Abstract
Background
Evidence is lacking for differences between hospitalisation of people with dementia living in nursing homes and those living in the community. The objectives of this study were: 1) to describe the frequency of hospital admission among people with dementia in eight European countries living in nursing homes or in the community, 2) to examine the factors associated with hospital admissions in each setting, and 3) to evaluate the costs associated with it.
Methods
The present study is a secondary data analysis of the RightTimePlaceCare European project. A cross-sectional survey was conducted with data collected from people with dementia living at home or who had been admitted to a nursing home in the last three months, as well as from their caregivers. Data on hospital admissions, cognitive, functional and nutritional status, neuropsychiatric symptoms, comorbidity, polypharmacy, caregiver burden and falls were assessed using validated instruments. Multivariate regression models were used to investigate the factors associated with hospitalisation for each setting. Costs were estimated by multiplying quantities of resources used with the unit cost of each resource and inflated to the year 2019.
Results
The study sample comprised 1,700 people with dementia living in the community and nursing homes.
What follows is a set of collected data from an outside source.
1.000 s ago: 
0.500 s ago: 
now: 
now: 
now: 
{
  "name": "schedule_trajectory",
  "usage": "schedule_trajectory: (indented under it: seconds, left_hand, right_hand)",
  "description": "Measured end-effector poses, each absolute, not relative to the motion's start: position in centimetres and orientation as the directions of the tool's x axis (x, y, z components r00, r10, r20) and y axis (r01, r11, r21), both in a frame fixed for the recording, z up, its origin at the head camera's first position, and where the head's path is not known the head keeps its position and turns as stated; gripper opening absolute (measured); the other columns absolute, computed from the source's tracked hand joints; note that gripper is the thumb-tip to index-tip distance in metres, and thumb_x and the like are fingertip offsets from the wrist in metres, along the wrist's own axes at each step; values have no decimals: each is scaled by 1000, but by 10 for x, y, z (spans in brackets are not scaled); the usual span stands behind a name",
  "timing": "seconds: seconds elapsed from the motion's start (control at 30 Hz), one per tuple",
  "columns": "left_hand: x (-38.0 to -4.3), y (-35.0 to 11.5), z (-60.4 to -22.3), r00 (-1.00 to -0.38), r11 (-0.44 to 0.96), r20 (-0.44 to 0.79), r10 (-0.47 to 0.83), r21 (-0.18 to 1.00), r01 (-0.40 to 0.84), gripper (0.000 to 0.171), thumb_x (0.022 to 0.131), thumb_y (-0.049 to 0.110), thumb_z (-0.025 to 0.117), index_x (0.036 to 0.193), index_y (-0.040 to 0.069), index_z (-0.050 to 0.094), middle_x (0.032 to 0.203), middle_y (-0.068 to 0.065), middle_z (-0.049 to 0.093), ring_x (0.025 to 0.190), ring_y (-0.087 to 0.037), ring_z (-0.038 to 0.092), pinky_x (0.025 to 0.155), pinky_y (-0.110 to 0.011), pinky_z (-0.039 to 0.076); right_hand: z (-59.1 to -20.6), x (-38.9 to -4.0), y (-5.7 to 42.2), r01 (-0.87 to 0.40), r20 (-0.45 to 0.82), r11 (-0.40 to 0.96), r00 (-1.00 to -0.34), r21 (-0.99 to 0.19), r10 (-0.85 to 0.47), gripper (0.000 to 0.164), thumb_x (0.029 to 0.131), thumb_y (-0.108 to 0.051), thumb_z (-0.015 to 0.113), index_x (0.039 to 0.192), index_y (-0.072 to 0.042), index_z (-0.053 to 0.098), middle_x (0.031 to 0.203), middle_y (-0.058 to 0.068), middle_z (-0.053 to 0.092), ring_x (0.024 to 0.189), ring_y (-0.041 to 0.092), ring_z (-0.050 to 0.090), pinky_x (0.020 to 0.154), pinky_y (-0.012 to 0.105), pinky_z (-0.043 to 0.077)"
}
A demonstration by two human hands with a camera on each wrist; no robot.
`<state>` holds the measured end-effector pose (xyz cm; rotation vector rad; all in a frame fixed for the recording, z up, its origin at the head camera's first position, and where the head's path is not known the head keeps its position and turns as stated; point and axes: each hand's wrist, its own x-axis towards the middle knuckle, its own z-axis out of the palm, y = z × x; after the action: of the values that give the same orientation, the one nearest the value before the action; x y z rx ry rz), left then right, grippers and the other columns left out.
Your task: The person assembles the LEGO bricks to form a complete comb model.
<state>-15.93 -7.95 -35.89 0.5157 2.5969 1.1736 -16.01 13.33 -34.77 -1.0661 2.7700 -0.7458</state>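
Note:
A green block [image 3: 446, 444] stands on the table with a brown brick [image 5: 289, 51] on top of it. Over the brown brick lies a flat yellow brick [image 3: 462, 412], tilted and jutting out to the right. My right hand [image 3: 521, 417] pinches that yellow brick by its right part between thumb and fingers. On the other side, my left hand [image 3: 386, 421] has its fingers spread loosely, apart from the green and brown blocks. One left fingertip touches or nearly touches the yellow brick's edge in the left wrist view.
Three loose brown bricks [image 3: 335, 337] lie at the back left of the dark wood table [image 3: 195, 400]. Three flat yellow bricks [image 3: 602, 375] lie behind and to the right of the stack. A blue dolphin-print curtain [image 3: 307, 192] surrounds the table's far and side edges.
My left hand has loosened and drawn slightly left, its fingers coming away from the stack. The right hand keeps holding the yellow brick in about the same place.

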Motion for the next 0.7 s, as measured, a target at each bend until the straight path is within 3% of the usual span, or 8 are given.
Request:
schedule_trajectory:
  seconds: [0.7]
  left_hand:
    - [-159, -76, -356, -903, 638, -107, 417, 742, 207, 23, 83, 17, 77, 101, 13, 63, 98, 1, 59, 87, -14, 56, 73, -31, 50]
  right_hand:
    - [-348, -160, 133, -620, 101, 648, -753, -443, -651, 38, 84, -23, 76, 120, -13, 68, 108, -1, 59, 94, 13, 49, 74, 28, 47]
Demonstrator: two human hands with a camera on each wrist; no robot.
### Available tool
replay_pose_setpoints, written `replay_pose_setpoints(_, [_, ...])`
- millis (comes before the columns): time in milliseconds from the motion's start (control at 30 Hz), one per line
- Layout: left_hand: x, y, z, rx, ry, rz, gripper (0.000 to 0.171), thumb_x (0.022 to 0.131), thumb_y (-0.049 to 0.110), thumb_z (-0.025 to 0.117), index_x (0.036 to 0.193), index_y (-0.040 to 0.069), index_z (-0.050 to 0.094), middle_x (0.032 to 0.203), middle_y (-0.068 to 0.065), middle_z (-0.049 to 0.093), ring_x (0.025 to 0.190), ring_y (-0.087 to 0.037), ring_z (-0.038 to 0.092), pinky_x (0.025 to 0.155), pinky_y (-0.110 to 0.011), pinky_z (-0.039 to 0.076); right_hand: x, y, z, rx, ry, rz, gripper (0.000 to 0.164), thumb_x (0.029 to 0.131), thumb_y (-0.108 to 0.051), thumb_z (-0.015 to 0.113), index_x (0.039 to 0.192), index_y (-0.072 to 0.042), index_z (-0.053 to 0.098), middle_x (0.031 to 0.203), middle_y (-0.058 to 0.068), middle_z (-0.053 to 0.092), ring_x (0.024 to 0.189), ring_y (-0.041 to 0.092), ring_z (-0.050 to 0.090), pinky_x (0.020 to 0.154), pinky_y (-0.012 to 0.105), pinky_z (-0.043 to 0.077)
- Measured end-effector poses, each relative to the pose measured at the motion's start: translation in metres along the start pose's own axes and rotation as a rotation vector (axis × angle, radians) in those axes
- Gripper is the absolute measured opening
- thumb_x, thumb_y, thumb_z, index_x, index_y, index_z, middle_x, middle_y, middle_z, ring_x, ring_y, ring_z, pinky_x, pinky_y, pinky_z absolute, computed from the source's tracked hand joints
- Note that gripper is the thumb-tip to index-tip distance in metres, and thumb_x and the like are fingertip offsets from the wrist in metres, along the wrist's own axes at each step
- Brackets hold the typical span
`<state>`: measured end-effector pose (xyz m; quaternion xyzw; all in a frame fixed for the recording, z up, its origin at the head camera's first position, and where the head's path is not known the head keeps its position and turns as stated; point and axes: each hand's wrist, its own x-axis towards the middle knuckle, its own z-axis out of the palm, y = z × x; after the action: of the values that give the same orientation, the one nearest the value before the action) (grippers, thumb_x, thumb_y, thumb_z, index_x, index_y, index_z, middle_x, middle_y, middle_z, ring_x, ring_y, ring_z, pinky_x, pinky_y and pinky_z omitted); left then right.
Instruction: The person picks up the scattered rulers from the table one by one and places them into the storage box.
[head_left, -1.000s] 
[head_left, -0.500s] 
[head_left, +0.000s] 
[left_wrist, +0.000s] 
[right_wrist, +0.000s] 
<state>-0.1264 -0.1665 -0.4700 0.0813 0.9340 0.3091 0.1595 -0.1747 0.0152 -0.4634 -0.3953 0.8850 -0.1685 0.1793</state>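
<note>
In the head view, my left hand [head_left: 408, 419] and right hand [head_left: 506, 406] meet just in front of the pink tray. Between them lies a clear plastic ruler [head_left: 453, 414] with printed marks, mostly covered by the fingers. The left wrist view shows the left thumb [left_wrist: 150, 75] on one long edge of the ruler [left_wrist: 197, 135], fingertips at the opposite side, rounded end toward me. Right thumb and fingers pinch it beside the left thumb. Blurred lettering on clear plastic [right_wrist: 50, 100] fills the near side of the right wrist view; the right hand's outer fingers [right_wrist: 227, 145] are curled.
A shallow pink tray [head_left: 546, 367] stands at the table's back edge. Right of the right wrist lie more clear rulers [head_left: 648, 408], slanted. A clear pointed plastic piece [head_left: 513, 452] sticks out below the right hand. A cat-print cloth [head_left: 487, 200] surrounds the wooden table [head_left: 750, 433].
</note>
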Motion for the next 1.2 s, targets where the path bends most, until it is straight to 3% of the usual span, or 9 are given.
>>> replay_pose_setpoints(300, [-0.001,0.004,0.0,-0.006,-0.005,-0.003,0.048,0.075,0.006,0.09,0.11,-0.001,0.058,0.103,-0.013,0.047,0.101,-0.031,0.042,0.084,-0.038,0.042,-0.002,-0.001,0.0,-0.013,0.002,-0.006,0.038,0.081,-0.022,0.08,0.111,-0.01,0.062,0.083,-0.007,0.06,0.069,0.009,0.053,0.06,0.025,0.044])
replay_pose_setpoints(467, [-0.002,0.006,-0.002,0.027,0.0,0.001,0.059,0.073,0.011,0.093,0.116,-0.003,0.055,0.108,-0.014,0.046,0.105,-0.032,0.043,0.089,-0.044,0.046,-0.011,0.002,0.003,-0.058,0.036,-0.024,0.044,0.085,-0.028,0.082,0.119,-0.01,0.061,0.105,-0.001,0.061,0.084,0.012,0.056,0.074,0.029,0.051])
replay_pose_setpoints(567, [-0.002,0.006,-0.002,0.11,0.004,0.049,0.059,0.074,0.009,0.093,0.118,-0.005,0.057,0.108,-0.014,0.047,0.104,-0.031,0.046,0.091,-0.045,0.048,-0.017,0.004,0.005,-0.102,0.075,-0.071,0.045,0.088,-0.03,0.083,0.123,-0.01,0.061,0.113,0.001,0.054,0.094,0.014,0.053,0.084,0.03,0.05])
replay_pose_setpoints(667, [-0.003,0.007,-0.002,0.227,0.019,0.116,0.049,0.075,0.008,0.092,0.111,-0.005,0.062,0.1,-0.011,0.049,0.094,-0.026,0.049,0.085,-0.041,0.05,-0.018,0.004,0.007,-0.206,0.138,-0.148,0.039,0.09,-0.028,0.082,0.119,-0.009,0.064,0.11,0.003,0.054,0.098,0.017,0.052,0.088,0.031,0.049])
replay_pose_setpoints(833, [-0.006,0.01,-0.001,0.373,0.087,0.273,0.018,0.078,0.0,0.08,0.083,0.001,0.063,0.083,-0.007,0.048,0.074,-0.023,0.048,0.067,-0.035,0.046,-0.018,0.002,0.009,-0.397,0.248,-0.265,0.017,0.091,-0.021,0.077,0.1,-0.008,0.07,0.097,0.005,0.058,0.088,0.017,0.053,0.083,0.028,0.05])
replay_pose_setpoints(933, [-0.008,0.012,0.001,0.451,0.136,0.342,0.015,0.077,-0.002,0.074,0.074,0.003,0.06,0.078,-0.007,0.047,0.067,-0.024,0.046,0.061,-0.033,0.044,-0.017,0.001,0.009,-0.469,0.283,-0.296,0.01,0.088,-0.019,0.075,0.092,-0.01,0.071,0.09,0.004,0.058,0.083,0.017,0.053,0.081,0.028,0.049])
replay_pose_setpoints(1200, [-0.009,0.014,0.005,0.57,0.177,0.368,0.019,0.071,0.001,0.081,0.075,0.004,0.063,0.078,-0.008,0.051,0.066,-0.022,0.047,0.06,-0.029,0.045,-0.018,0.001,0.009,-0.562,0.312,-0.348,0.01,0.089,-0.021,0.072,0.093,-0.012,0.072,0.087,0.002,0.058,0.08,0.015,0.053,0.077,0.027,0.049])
Within three months, 13.8% and 18.5% of people living in nursing homes and home care, respectively, experienced ≥1 hospital admission. People living in nursing homes, the chance of hospital admission was higher among those with polypharmacy, while for those living at home, the chance was higher for those with unintentional weight loss, polypharmacy, falls, and those whose caregiver suffered from more severe burden. Globally, the estimated costs per person with dementia/year among participants living in a nursing home were lower than those receiving home care.
Conclusion
Admission to hospital is frequent among people with dementia, especially among those living in the community, and seems to impose a remarkable economic burden. The identification and establishment of an individualised care plan of those people with dementia with polypharmacy in nursing homes, and those with involuntary weight loss, accidental falls, polypharmacy and higher caregiver burden in the home care setting, might help preventing unnecessary hospital admissions.